Biological evaluation, molecular docking and DFT calculations of pyrrole-based derivatives as dual acting AChE/MAO-B inhibitors

Abstract

Considering the complex pathophysiology of Alzheimer’s disease (AD), the multitarget ligand strategy is expected to provide superior effects for the treatment of the neurological disease compared to the classic single target strategy. Thus, six pyrrole-based compounds were evaluated for their dual monoamine oxidase type B (MAO-B) and acetylcholinesterase (AChE) inhibitory capacities. Most of the compounds revealed good AChE activities at 10 µM concentrations. 5d most potently inhibited AChE with 75%, while the hydrazide 5 demonstrated blocking effect of 51% at 10 µM concentrations. However, limited MAO-B inhibitory effects were observed with the exception of compounds 3, and especially 5 (30% inhibition at 1 µM). The in vitro assessments showed that the unsubstituted pyrrole-based hydrazide 5 is the best dual inhibitor of MAO-B/AChE enzymes.

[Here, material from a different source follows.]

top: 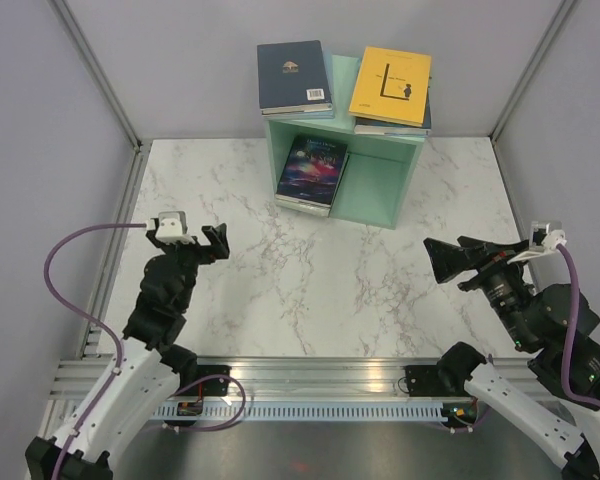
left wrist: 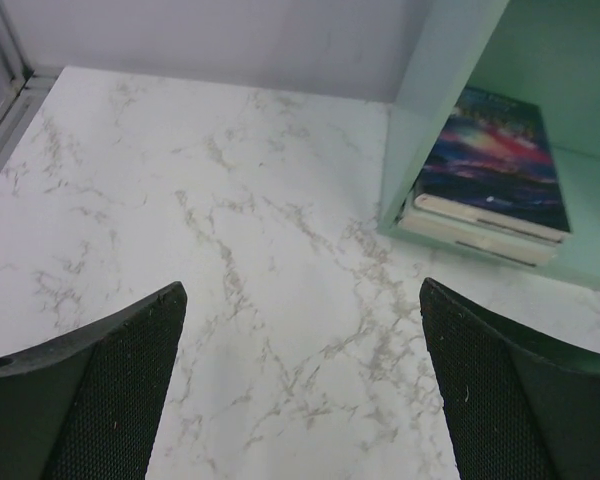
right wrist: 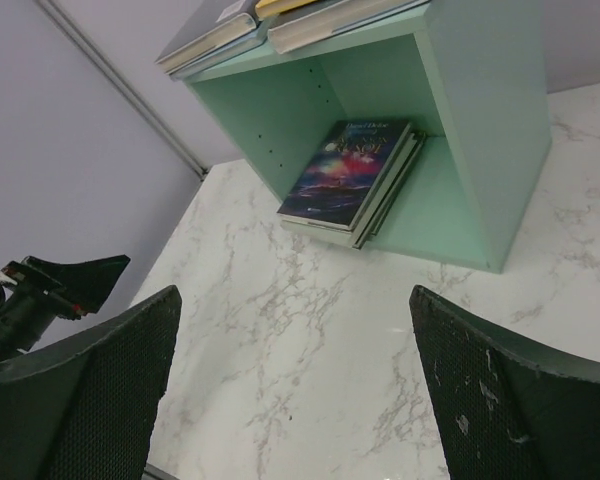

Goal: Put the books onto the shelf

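Observation:
The mint-green shelf (top: 380, 190) stands at the back of the marble table, its open front facing the arms. Inside it lies a small stack of books topped by a dark galaxy cover (top: 313, 170) (left wrist: 495, 165) (right wrist: 348, 172), its near end jutting past the shelf floor. On the shelf's top rest a navy book (top: 293, 76) on the left and a yellow book (top: 391, 86) on the right, each over other books. My left gripper (top: 220, 241) (left wrist: 300, 385) hangs open and empty at the left. At the right, my right gripper (top: 442, 260) (right wrist: 295, 385) is open and empty too.
Grey walls with metal corner posts (top: 95, 75) close in the table on three sides. A metal rail (top: 310, 375) runs along the near edge by the arm bases. The left gripper (right wrist: 70, 280) shows at the left of the right wrist view.

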`<state>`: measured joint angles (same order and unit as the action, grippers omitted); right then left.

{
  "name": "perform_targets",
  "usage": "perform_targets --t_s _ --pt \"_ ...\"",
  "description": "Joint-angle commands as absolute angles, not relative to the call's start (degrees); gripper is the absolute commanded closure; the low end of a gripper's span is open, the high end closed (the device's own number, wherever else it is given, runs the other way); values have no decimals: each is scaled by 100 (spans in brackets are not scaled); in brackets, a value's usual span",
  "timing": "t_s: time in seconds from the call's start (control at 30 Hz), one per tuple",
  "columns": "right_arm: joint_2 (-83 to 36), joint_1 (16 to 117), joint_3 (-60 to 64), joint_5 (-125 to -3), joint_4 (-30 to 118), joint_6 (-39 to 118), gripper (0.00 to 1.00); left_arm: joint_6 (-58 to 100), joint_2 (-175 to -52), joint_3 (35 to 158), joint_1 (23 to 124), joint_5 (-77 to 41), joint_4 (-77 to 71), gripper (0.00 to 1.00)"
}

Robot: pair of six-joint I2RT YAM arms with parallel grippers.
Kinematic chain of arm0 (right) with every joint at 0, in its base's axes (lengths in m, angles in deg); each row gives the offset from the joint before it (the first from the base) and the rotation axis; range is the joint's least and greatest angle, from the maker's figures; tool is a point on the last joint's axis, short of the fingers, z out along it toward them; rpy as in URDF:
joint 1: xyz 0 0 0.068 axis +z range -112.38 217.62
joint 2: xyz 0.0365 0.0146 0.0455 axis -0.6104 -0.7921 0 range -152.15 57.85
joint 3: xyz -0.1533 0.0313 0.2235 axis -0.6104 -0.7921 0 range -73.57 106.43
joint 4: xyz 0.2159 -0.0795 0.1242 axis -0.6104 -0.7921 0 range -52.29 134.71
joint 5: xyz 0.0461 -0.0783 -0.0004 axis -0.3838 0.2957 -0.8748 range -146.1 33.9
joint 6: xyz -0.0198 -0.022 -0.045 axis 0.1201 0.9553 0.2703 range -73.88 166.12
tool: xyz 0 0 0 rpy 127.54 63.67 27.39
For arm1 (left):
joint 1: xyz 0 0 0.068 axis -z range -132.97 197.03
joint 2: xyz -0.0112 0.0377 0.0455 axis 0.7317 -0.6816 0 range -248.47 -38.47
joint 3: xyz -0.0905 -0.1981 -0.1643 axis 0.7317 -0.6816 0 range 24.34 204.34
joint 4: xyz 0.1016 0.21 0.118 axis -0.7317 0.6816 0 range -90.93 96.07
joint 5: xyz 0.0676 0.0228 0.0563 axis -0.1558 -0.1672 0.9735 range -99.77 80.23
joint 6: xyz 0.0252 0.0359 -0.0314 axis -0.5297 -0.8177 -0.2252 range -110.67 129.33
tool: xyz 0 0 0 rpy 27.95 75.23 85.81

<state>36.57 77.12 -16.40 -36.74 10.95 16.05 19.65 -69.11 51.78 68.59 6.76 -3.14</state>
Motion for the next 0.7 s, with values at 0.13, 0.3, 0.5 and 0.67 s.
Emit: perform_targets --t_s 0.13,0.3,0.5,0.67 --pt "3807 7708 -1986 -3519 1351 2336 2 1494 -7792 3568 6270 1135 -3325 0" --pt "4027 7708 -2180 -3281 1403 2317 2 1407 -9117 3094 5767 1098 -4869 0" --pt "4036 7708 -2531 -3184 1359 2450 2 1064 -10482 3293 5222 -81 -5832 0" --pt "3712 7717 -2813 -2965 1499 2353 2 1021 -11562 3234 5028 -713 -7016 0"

Subsequent in silico molecular docking simulations of 5 in the active sites of MAO-B (2V5Z) and AChE (4EY6) displayed the formation of stable enzyme-ligand complexes. To rationalize the biological assays, density functional theory (DFT) calculations were carried out at the B3LYP/6-311++(d,p) level of theory. Overall, the results demonstrated that the pyrrole-based hydrazide 5 is a dual-acting AchE/MAO-B inhibitor with good antioxidant properties, which could be considered as a candidate for future lead-optimizations.